INSTRUCTIONS FOR THE TASK: Check each line of the listing below for the string "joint", then give only the number of lines where it occurs.

EXERCISE DATA:
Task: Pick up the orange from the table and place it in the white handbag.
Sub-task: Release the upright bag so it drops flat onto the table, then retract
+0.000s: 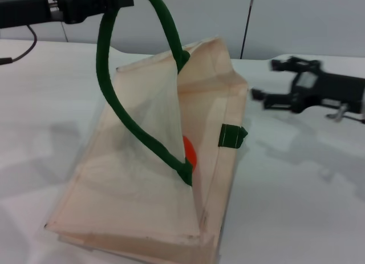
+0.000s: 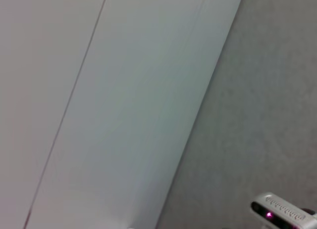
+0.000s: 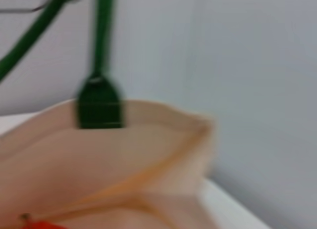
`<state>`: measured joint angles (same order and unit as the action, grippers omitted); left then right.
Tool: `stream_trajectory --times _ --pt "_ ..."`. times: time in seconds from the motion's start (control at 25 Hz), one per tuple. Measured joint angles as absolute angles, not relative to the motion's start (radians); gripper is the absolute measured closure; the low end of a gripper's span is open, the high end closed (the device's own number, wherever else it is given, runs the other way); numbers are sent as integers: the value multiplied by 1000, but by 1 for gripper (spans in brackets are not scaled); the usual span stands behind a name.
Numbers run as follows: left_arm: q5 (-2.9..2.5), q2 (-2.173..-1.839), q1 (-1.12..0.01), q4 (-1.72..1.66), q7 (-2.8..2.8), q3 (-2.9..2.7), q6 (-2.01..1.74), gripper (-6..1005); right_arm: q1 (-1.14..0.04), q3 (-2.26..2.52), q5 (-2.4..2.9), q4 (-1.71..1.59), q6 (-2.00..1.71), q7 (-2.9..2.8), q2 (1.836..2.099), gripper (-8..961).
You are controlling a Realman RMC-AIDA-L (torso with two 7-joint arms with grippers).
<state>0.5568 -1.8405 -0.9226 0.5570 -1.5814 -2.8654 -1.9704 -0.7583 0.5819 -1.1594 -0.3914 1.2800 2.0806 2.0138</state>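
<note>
The white handbag [image 1: 142, 178] lies tilted on the table [image 1: 296, 195], mouth held up and open. My left gripper [image 1: 117, 1], at the top left, is shut on one green handle [image 1: 108, 76] and holds it high. The orange [image 1: 190, 151] sits inside the bag and shows only partly behind the handle's base. My right gripper [image 1: 268, 81] is open and empty, above the table to the right of the bag. The right wrist view shows the bag's rim [image 3: 163, 120], a green handle base [image 3: 99, 108] and a sliver of the orange [image 3: 42, 224].
A dark cable [image 1: 23, 50] runs across the table at the far left. A small green tab [image 1: 232, 135] sticks out of the bag's right side. The left wrist view shows only wall panels and a small grey device [image 2: 282, 213].
</note>
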Motion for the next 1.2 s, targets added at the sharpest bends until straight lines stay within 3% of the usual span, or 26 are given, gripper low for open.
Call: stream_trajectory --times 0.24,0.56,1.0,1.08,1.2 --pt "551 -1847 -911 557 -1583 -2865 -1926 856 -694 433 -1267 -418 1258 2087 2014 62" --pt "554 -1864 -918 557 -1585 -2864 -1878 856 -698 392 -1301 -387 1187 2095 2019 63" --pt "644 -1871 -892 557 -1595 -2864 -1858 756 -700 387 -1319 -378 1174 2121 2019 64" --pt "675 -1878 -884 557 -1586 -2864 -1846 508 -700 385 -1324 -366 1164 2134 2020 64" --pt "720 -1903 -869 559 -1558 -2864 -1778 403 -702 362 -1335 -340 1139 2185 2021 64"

EXPECTED OUTPUT: 3